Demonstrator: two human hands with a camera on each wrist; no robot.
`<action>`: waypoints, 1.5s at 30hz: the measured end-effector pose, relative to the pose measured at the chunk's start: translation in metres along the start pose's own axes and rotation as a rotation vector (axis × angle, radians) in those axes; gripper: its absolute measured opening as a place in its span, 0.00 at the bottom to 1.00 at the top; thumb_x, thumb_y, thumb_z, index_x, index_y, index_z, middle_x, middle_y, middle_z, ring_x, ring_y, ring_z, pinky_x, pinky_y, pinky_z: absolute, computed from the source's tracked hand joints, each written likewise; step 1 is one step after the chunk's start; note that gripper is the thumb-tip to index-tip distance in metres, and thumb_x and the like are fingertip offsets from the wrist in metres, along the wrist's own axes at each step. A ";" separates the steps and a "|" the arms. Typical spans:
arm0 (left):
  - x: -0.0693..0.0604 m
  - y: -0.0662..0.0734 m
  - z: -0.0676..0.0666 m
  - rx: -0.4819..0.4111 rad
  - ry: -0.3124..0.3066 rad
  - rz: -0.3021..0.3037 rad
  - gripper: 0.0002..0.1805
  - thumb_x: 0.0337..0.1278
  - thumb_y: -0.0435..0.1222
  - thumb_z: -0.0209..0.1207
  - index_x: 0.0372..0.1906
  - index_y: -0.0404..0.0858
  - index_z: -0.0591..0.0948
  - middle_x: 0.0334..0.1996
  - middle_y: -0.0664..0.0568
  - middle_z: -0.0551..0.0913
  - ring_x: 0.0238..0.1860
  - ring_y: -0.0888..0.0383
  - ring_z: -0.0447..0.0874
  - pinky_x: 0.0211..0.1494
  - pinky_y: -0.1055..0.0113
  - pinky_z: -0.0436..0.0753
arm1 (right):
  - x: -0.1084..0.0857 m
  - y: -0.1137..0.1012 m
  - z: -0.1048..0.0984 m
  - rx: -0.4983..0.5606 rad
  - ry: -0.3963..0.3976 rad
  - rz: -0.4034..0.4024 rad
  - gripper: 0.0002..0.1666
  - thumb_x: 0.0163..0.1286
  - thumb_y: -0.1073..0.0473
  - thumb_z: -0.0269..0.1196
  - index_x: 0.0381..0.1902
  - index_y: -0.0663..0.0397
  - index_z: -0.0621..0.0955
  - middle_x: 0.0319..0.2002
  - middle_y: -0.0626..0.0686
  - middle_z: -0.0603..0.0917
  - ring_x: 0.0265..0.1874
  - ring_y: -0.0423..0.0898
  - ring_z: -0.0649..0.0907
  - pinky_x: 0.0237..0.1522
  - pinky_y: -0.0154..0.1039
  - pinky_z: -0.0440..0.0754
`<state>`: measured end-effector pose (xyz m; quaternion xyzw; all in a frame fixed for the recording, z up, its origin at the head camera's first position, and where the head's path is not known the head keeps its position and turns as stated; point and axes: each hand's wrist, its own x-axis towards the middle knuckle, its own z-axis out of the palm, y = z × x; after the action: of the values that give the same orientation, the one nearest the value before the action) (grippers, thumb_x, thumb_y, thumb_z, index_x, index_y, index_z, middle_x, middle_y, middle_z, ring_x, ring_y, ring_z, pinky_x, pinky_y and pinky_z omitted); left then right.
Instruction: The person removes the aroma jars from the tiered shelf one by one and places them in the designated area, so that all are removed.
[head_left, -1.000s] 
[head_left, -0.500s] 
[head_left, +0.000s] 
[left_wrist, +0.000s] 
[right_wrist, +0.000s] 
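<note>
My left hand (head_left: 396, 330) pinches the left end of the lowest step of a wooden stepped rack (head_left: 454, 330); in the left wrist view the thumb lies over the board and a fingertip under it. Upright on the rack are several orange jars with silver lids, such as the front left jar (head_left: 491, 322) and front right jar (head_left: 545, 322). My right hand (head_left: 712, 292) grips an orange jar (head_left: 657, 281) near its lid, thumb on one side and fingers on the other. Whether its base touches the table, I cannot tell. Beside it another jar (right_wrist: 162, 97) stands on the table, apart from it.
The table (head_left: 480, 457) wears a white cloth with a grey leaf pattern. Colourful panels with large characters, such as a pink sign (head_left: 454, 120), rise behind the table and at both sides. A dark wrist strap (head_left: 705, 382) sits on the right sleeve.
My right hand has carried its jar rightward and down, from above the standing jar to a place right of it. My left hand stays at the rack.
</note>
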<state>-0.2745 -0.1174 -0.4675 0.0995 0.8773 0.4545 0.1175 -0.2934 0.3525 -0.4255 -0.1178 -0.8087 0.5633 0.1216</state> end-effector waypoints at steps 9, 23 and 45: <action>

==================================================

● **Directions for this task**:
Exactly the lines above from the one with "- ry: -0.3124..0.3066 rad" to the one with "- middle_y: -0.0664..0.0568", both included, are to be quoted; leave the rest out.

● **Written response**:
  - ry: -0.3124..0.3066 rad
  - rz: -0.3021..0.3037 rad
  - gripper: 0.0002..0.1805
  - thumb_x: 0.0337..0.1278
  - thumb_y: -0.0435..0.1222
  - thumb_z: -0.0209..0.1207
  - index_x: 0.0372..0.1906
  - index_y: -0.0404..0.0858
  - index_z: -0.0591..0.0948
  - middle_x: 0.0334..0.1996
  - middle_y: -0.0664..0.0568

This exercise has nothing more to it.